Le radicalisme populaire dans les années 1930: l’histoire du projet de loi sur l’assurance-chômage des travailleurs

Une version révisée de cet article a été initialement publiée dans la revue mensuelle en ligne

À un moment où le chômage monte en flèche et où des millions d'Américains sans emploi ont été abandonnés par le gouvernement fédéral, il peut être intéressant de se demander comment une génération antérieure a réagi à une crise encore plus grave, la Grande Dépression. En particulier, nous pourrions nous inspirer de l’histoire remarquable du projet de loi sur l’assurance-chômage des travailleurs, maintenant oublié, qui a été présenté au Congrès en 1934, 1935 et 1936.

Malgré une couverture médiatique pratiquement inexistante et une hostilité extrême de la part des milieux d'affaires et de l'administration Roosevelt, un mouvement populaire s'est développé pour soutenir ce projet de loi rédigé par le Parti communiste. La pression de masse exercée sur le Congrès a remporté une victoire éclatante au printemps 1935, lorsque le projet de loi est devenu le premier régime d'assurance-chômage de l'histoire des États-Unis à être recommandé par un comité du Congrès (le House Labor Committee). Il a été défait à la Chambre – par un vote de 204 contre 52 – mais le soutien généralisé pour le projet de loi a probablement été un facteur dans l'adoption facile plus tard en 1935 de la Loi sur la sécurité sociale relativement conservatrice, qui a jeté les bases de la (certes chétif ) État-providence américain.

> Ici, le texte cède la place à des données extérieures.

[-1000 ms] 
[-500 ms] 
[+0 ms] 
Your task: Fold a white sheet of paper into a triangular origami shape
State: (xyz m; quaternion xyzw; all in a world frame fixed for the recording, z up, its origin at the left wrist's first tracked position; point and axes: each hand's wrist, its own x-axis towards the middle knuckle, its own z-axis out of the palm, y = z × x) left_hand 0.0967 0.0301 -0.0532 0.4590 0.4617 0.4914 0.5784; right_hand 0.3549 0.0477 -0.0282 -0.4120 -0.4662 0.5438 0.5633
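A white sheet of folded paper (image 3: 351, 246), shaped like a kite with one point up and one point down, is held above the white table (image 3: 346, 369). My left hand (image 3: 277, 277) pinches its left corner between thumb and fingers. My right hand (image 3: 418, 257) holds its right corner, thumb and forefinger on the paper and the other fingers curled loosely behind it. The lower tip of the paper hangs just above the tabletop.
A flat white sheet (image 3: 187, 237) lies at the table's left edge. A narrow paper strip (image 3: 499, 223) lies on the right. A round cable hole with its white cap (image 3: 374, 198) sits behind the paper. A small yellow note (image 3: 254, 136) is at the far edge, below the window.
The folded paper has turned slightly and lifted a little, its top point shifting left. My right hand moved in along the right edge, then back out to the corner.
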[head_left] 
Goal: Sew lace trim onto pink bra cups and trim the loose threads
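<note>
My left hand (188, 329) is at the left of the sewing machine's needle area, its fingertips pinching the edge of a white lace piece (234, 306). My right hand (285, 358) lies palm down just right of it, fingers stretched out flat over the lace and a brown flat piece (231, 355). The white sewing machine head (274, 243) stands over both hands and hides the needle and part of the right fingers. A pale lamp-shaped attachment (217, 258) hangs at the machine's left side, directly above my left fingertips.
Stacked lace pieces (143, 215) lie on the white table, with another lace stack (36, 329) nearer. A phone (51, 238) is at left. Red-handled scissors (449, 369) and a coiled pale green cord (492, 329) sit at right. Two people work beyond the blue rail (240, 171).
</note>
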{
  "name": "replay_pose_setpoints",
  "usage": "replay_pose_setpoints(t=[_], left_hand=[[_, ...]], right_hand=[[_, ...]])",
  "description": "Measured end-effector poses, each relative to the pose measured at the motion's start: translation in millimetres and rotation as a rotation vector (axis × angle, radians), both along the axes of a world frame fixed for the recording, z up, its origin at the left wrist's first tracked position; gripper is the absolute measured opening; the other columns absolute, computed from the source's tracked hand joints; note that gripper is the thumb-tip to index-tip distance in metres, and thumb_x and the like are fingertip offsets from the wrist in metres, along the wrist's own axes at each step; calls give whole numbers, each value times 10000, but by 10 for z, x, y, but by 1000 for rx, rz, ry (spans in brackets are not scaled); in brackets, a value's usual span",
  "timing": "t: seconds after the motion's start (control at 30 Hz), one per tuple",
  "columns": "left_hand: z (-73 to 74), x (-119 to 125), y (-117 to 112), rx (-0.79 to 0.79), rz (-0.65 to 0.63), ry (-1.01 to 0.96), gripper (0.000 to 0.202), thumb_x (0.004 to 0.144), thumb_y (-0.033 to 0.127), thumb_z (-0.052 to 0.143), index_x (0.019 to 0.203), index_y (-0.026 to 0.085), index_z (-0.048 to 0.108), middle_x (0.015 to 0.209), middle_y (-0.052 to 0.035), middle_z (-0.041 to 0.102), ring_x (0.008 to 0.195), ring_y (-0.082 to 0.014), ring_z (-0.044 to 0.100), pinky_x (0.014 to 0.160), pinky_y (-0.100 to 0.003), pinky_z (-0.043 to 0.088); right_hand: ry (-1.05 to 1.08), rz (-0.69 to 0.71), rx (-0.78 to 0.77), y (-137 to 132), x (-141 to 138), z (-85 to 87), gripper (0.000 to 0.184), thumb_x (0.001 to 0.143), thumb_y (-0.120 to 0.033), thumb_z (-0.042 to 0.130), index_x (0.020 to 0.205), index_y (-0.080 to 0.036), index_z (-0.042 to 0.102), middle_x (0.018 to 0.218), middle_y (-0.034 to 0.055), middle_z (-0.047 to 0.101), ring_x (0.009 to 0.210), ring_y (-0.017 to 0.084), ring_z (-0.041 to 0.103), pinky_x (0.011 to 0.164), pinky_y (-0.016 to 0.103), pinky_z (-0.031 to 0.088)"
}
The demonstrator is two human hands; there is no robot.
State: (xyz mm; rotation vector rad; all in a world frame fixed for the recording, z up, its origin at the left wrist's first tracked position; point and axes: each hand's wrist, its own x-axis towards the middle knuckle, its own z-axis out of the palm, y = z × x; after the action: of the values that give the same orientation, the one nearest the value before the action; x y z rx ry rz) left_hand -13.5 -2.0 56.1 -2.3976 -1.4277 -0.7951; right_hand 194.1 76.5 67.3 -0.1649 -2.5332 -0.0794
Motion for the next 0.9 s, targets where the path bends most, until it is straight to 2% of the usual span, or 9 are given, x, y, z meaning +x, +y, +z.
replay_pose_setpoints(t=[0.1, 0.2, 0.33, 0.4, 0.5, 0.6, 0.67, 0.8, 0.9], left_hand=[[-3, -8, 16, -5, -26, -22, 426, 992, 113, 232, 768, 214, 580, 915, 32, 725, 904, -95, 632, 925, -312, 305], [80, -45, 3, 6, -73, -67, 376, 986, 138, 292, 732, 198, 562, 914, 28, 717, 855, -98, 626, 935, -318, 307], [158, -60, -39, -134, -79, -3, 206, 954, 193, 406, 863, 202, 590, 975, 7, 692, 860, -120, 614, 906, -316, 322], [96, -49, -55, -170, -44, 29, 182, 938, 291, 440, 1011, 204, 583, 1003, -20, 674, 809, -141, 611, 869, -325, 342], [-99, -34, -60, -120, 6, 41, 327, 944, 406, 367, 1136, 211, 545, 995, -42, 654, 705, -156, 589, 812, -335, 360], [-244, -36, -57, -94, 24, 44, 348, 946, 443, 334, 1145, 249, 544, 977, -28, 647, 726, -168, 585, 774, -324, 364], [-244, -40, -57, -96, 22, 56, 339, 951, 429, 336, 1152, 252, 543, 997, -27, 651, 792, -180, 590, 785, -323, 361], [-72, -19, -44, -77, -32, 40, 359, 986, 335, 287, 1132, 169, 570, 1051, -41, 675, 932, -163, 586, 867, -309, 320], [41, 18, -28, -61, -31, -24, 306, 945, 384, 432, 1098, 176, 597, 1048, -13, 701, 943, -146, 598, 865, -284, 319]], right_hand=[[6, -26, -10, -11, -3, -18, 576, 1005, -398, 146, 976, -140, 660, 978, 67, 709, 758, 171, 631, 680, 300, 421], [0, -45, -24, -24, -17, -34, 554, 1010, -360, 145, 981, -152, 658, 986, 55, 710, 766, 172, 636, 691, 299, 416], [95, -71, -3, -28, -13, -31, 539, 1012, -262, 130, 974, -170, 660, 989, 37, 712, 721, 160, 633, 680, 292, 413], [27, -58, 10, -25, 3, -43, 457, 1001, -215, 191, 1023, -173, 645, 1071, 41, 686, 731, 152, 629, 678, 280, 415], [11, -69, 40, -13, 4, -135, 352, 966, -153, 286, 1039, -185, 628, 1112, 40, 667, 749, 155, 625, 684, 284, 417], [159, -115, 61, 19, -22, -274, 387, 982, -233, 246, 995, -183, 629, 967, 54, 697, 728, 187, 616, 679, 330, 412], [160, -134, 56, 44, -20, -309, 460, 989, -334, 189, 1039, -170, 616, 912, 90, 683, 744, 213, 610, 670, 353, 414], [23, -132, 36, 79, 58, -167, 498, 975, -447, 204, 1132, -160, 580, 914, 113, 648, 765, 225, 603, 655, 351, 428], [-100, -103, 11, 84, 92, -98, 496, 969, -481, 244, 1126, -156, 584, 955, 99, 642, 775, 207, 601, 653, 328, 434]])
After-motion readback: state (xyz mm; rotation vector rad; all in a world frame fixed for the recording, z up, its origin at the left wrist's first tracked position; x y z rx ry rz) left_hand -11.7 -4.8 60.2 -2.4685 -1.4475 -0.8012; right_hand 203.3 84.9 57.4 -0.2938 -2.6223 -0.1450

Outre son importance législative directe, le projet de loi sur les travailleurs présente un intérêt en ce qu'il montre à quel point de vastes pans de gauche de la population américaine étaient dans les années 1930 et peuvent devenir lorsqu'une force politique émerge pour exprimer leurs griefs. Approuvé par plus de 3500 syndicats locaux (et les conventions de plusieurs syndicats internationaux et organismes d'État de la Fédération américaine du travail), le projet de loi a également reçu un large soutien de pratiquement toutes les organisations de chômeurs du pays, les loges fraternelles et les groupes représentant les anciens combattants, les agriculteurs. , les gens de couleur, les femmes et les jeunes. Partout au pays, des millions de citoyens ont signé des pétitions et des cartes postales à l'appui. Et tout cela malgré l'hostilité active de tous les secteurs des affaires et du gouvernement.

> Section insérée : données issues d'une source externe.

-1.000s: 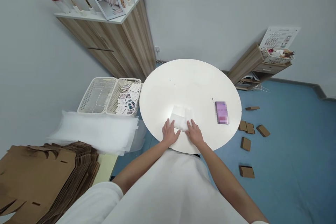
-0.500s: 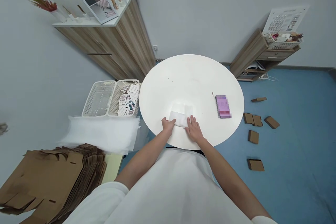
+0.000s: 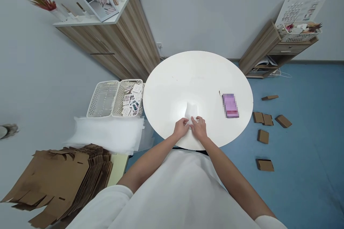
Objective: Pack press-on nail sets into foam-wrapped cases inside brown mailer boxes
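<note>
A thin white foam wrapping sheet (image 3: 191,109), folded into a narrow strip, lies near the front edge of the white oval table (image 3: 199,71). My left hand (image 3: 181,128) pinches its near left side, fingers bent inward. On the near right side, my right hand (image 3: 199,128) grips the same sheet with thumb and fingers curled. The two hands almost touch, and they cover the near end of the strip. Whether something is wrapped inside cannot be made out. To the right on the table rests a purple item (image 3: 230,106), blurred by pixels.
Left of the table are white baskets (image 3: 116,98), one holding small cards, a stack of white foam sheets (image 3: 110,132) and a pile of flat brown cardboard boxes (image 3: 59,182). Several small brown boxes (image 3: 263,136) lie on the blue floor at right. Cabinets (image 3: 137,32) stand behind.
The left part of the foam sheet has been folded over to the right, making it narrower. My left hand has moved right, beside my right hand, whose spread fingers have curled in.
</note>
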Motion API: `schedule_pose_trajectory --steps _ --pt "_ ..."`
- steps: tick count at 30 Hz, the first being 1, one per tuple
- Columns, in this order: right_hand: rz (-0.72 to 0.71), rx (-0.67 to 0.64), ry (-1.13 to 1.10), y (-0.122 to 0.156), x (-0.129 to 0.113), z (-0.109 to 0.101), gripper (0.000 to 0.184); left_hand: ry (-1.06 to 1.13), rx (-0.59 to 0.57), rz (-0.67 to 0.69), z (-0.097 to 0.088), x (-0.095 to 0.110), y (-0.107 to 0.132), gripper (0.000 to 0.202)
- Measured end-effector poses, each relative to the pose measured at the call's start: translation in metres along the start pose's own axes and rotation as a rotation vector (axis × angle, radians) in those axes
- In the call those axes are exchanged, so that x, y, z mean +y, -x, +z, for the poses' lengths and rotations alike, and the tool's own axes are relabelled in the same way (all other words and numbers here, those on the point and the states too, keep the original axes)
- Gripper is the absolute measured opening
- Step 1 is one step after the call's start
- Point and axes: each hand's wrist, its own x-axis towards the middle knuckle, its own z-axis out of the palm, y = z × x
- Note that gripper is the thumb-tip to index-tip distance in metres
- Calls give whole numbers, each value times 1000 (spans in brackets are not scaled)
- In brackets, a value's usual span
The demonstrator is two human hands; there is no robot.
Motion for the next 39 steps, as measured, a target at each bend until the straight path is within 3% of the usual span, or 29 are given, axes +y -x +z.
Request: schedule_pose_trajectory --steps 4,10,14,17,21,24,27,30,34,36,39 --pt "54 -98 -270 -8 6 -3 44 -190 -101 137 10 5 2 19" --pt "204 -172 -708 -18 15 -16 36 -383 -183 240 21 3 11 38" --pt "295 -98 -634 -21 8 -14 34 -408 -220 318 21 2 21 41" --pt "329 -41 -588 -24 7 -9 28 -359 -233 346 12 1 22 34" --pt "334 -75 -626 -29 13 -8 25 -392 -151 322 -3 4 8 34" --pt "335 -121 -607 -29 15 -10 26 -450 -191 371 -6 8 -7 41" --pt "238 -51 -441 -22 11 -16 35 -478 -244 327 -4 11 -15 49" --pt "-15 53 -185 -12 10 -23 46 -478 -249 287 -2 9 -17 50" --pt "-357 -156 27 -5 19 -25 72 -478 -243 294 -1 5 -18 50" --pt "-375 -238 83 -7 24 -22 77 -457 -228 286 -1 5 -19 54" --pt "-344 -263 137 -13 26 -21 70 -422 -234 242 -5 9 -22 58"
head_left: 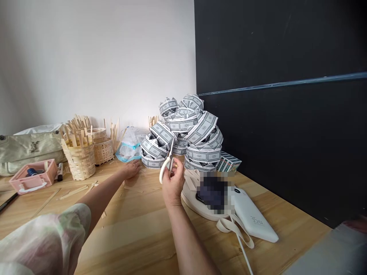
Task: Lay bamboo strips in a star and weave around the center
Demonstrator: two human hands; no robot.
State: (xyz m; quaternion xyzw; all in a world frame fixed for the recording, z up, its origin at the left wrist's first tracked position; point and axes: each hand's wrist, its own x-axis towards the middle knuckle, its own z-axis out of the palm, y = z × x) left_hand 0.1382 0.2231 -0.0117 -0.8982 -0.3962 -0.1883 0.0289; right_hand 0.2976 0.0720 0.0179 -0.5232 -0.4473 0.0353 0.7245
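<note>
My right hand (173,185) grips a pair of scissors (163,172) with off-white handles, blades pointing up. Behind the blades rises a pile of crown-like rings (203,154) folded from black-and-white printed paper strips. My left hand (132,169) rests low on the wooden table (129,236), fingers stretched forward, with nothing visible in it. Just beyond it lies a clear plastic bag (129,147) with a blue edge. Loose wooden strips (74,191) are scattered to the left of my left arm.
Woven baskets (78,158) with upright strips stand at the left, beside a pink box (36,176) and a canvas bag (31,149). On the right, a roll of cream tape (190,202) lies next to a white power bank (255,215). A black panel (281,133) borders the table's right.
</note>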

Il est donc surprenant que les historiens aient presque entièrement négligé le projet de loi sur les travailleurs. Par exemple, dans son livre Voix de protestation: Huey Long, le père Coughlin et la Grande Dépression, Alan Brinkley n’y consacre pas une seule phrase. Ni Robert McElvaine dans son histoire standard, La Grande Dépression: l'Amérique, 1929-1941. David Kennedy y consacre une demi-phrase dans le premier volume de son histoire d'Oxford sur la dépression et la Seconde Guerre mondiale, Liberté de peur: le peuple américain en dépression et en guerre. Au lieu de cela, les moins sophistiqués et les moins radicaux Plan Townsend car l’assurance-vieillesse, proposée à peu près à la même époque et largement médiatisée dans la presse, tend à monopoliser l’attention des historiens (pour être ridiculisée). La négligence du projet de loi des travailleurs donne du crédit à une interprétation encore dominante des citoyens américains pendant la dépression et tout au long de son histoire, à savoir. comme étant relativement centriste, «individualiste» et conservateur, surtout en comparaison avec les populations historiquement plus «socialistes» d'Europe occidentale.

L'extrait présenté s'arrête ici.